> _YOUR GOAL_
Return all of the data exactly, omitting any images.

> _RAW DATA_

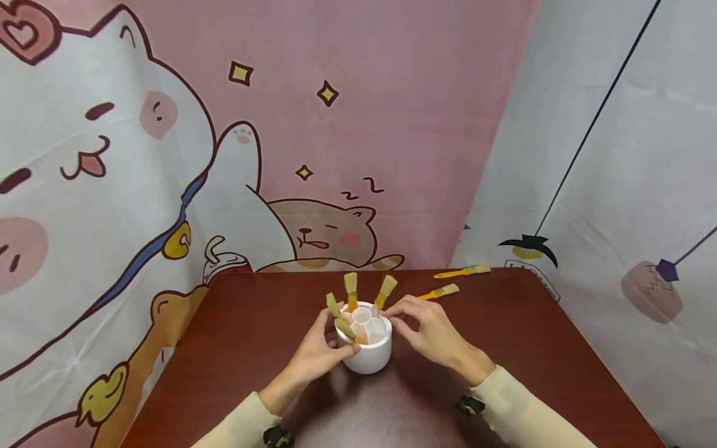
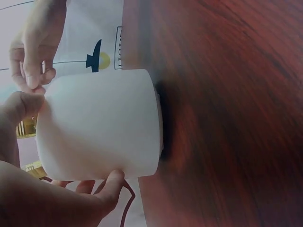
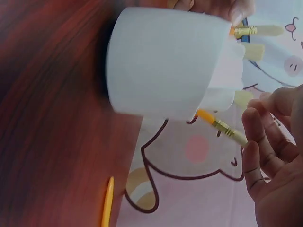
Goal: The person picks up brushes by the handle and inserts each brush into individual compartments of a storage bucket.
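Note:
A white round brush holder [image 1: 366, 358] with petal-shaped compartments around a round centre stands on the table. My left hand [image 1: 322, 351] grips its left side, thumb at the near rim and fingers around the far side. Several flat paint brushes with yellow-orange handles and pale bristles stand bristles-up in its outer compartments, among them a back brush [image 1: 350, 285] and a back-right brush [image 1: 387, 287]. Beside the right rim is my right hand [image 1: 431, 330], its thumb and forefinger loosely bent close together. Between these fingers [image 3: 258, 118] nothing shows in the right wrist view.
Two more brushes lie on the dark red-brown table [image 1: 252, 323] behind my right hand: a nearer brush [image 1: 446, 290] and a farther brush [image 1: 476, 270] by the back edge. A cartoon-printed cloth [image 1: 392, 124] hangs right behind the table.

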### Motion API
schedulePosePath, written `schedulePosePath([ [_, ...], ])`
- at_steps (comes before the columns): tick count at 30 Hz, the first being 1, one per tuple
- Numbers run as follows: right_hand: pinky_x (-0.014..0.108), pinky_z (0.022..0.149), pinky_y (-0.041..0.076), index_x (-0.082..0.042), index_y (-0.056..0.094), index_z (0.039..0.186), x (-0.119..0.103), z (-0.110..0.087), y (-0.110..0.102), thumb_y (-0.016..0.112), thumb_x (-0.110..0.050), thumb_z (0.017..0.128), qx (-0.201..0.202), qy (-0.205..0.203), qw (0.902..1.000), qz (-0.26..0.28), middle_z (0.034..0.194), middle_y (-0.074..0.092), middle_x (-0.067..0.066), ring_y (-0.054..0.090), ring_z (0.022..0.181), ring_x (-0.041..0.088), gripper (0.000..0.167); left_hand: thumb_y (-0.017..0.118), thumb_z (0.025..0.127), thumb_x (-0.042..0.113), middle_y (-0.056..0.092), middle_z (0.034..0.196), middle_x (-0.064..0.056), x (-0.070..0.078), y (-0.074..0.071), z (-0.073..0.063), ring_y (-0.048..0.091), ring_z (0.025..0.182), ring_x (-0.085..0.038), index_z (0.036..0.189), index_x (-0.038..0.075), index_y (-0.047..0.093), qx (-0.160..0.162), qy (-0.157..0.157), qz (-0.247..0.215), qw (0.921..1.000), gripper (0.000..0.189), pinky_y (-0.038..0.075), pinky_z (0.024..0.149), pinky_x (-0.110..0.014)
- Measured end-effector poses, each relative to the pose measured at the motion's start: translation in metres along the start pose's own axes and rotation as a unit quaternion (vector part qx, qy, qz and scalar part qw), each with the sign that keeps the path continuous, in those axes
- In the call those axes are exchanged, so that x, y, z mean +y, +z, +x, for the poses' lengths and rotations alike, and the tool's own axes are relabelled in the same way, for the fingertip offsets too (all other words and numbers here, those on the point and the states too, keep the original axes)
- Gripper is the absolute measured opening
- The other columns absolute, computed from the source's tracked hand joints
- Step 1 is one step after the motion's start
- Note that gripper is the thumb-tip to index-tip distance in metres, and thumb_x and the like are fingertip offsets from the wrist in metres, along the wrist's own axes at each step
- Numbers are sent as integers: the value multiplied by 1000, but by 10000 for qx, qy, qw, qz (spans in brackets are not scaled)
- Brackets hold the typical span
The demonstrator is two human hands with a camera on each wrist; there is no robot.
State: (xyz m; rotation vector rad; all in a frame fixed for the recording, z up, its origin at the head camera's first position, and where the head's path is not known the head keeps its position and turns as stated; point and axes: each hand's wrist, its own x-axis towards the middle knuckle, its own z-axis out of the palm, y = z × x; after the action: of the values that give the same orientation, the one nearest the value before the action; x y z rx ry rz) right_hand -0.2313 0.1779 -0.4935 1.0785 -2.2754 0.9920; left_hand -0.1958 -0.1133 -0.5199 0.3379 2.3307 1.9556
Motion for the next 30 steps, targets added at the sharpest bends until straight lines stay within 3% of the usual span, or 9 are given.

> _WRITTEN SOLUTION_
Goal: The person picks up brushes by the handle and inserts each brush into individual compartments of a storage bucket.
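Note:
A white round brush holder [image 1: 366, 358] with petal-shaped compartments around a round centre stands on the table. My left hand [image 1: 322, 351] grips its left side, thumb at the near rim and fingers around the far side. Several flat paint brushes with yellow-orange handles and pale bristles stand bristles-up in its outer compartments, among them a back brush [image 1: 350, 285] and a back-right brush [image 1: 387, 287]. Beside the right rim is my right hand [image 1: 431, 330], its thumb and forefinger loosely bent close together. Between these fingers [image 3: 258, 118] nothing shows in the right wrist view.
Two more brushes lie on the dark red-brown table [image 1: 252, 323] behind my right hand: a nearer brush [image 1: 446, 290] and a farther brush [image 1: 476, 270] by the back edge. A cartoon-printed cloth [image 1: 392, 124] hangs right behind the table.
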
### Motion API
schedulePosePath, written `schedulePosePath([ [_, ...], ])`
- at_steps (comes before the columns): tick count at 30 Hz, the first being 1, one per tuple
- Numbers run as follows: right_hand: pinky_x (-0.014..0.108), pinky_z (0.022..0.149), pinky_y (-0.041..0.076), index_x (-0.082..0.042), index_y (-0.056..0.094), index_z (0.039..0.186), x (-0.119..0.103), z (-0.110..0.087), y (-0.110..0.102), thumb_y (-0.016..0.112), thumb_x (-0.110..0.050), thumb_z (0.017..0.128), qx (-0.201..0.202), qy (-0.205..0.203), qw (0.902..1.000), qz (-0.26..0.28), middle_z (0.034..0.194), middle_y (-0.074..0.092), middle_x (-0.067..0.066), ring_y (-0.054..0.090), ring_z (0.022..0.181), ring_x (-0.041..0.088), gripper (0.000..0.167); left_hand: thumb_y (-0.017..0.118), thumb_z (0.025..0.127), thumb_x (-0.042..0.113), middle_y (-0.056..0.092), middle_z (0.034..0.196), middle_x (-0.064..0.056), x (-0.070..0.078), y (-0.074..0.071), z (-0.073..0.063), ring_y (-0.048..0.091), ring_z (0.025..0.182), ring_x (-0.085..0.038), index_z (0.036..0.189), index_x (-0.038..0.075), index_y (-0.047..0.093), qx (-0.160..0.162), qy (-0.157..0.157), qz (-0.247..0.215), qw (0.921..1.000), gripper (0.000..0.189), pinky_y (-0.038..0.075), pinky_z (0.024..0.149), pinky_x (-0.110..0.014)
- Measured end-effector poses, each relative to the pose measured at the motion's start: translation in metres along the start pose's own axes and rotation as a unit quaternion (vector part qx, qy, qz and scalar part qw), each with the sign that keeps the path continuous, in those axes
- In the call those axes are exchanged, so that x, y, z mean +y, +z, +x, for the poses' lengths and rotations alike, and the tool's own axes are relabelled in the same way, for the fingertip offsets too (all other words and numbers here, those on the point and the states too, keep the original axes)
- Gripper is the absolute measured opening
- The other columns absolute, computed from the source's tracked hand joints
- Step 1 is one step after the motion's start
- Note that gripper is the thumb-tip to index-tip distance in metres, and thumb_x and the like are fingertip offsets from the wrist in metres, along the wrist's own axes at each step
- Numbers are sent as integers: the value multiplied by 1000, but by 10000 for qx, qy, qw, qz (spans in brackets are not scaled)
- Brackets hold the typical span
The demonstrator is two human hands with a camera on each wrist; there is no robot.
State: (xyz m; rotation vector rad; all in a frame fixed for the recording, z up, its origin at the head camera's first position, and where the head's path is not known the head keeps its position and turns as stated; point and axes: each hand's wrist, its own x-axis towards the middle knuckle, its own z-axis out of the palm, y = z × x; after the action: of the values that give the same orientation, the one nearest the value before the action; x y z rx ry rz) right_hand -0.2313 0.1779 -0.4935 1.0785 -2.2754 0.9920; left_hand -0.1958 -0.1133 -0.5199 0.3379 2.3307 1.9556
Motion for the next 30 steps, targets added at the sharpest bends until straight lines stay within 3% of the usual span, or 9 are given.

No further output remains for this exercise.